_WHAT THIS TASK INVOLVES_. Repeat the whole listing below exactly as it reads.

_SOURCE MATERIAL_.
-=-=-=-=-

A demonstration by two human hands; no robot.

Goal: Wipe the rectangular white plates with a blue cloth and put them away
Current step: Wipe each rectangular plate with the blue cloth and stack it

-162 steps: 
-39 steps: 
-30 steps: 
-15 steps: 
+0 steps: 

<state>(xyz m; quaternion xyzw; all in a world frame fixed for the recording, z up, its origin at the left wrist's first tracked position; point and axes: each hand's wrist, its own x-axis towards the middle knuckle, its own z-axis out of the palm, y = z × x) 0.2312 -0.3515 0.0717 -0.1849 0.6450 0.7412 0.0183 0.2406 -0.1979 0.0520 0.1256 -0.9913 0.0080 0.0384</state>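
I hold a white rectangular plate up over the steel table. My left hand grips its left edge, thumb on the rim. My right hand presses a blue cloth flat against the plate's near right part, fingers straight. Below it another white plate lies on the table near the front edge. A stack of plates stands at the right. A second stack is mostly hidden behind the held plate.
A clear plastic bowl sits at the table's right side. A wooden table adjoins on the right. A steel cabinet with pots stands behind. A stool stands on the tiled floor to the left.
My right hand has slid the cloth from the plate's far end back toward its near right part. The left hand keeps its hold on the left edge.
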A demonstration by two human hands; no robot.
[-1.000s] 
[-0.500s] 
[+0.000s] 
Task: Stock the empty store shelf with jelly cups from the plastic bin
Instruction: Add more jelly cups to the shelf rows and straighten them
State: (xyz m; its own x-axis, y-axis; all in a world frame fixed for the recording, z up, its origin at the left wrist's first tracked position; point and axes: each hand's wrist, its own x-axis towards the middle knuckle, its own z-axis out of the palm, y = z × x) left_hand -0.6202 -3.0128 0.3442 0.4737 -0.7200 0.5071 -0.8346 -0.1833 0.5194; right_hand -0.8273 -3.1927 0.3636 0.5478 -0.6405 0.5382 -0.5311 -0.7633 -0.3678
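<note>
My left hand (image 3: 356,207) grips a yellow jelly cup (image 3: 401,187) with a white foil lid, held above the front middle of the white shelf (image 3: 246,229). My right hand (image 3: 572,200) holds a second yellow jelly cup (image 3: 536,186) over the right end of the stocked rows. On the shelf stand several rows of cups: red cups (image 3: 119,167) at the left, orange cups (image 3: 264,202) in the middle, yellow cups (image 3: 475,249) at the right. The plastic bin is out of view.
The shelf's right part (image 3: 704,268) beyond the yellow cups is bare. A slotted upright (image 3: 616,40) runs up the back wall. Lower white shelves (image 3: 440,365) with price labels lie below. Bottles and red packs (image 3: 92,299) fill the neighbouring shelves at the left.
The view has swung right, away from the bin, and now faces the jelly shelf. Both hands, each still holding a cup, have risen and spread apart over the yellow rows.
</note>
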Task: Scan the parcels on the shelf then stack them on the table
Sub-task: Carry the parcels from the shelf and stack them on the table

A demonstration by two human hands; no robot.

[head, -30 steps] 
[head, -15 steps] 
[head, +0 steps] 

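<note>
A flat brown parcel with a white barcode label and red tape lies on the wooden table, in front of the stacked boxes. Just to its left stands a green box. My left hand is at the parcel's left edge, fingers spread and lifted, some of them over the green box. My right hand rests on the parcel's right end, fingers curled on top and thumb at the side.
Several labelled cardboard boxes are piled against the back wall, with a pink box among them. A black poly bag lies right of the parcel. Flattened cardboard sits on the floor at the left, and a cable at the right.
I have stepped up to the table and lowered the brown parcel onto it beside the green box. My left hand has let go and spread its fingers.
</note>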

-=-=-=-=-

_FINAL ANSWER_.
A demonstration by two human hands; no robot.

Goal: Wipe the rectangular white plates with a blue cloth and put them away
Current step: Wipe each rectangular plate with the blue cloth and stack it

-162 steps: 
-39 steps: 
-30 steps: 
-15 steps: 
+0 steps: 

<state>(xyz m; quaternion xyzw; all in a world frame fixed for the recording, z up, its origin at the left wrist's first tracked position; point and axes: each hand's wrist, its own x-axis towards the middle knuckle, its own z-axis out of the palm, y = z × x) 0.2312 -0.3515 0.0717 -0.1849 0.6450 0.7412 0.0183 0.2406 -0.1979 0.0520 0.1256 -0.9913 0.0080 0.0384</state>
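I hold a white rectangular plate up over the steel table. My left hand grips its left edge, thumb on the rim. My right hand presses a blue cloth flat against the plate's near right part, fingers straight. Below it another white plate lies on the table near the front edge. A stack of plates stands at the right. A second stack is mostly hidden behind the held plate.
A clear plastic bowl sits at the table's right side. A wooden table adjoins on the right. A steel cabinet with pots stands behind. A stool stands on the tiled floor to the left.
My right hand has slid the cloth from the plate's far end back toward its near right part. The left hand keeps its hold on the left edge.
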A demonstration by two human hands; no robot.
[-1.000s] 
[-0.500s] 
[+0.000s] 
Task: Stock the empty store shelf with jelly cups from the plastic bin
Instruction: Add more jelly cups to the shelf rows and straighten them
State: (xyz m; its own x-axis, y-axis; all in a world frame fixed for the recording, z up, its origin at the left wrist's first tracked position; point and axes: each hand's wrist, its own x-axis towards the middle knuckle, its own z-axis out of the palm, y = z × x) left_hand -0.6202 -3.0128 0.3442 0.4737 -0.7200 0.5071 -0.8346 -0.1833 0.5194; right_hand -0.8273 -3.1927 0.3636 0.5478 -0.6405 0.5382 -0.5311 -0.7633 -0.3678
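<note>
My left hand (image 3: 356,207) grips a yellow jelly cup (image 3: 401,187) with a white foil lid, held above the front middle of the white shelf (image 3: 246,229). My right hand (image 3: 572,200) holds a second yellow jelly cup (image 3: 536,186) over the right end of the stocked rows. On the shelf stand several rows of cups: red cups (image 3: 119,167) at the left, orange cups (image 3: 264,202) in the middle, yellow cups (image 3: 475,249) at the right. The plastic bin is out of view.
The shelf's right part (image 3: 704,268) beyond the yellow cups is bare. A slotted upright (image 3: 616,40) runs up the back wall. Lower white shelves (image 3: 440,365) with price labels lie below. Bottles and red packs (image 3: 92,299) fill the neighbouring shelves at the left.
The view has swung right, away from the bin, and now faces the jelly shelf. Both hands, each still holding a cup, have risen and spread apart over the yellow rows.
</note>
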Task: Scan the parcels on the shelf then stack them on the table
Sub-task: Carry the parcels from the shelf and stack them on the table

A demonstration by two human hands; no robot.

[head, -30 steps] 
[head, -15 steps] 
[head, +0 steps] 

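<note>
A flat brown parcel with a white barcode label and red tape lies on the wooden table, in front of the stacked boxes. Just to its left stands a green box. My left hand is at the parcel's left edge, fingers spread and lifted, some of them over the green box. My right hand rests on the parcel's right end, fingers curled on top and thumb at the side.
Several labelled cardboard boxes are piled against the back wall, with a pink box among them. A black poly bag lies right of the parcel. Flattened cardboard sits on the floor at the left, and a cable at the right.
I have stepped up to the table and lowered the brown parcel onto it beside the green box. My left hand has let go and spread its fingers.
</note>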

This exercise has been answered in full.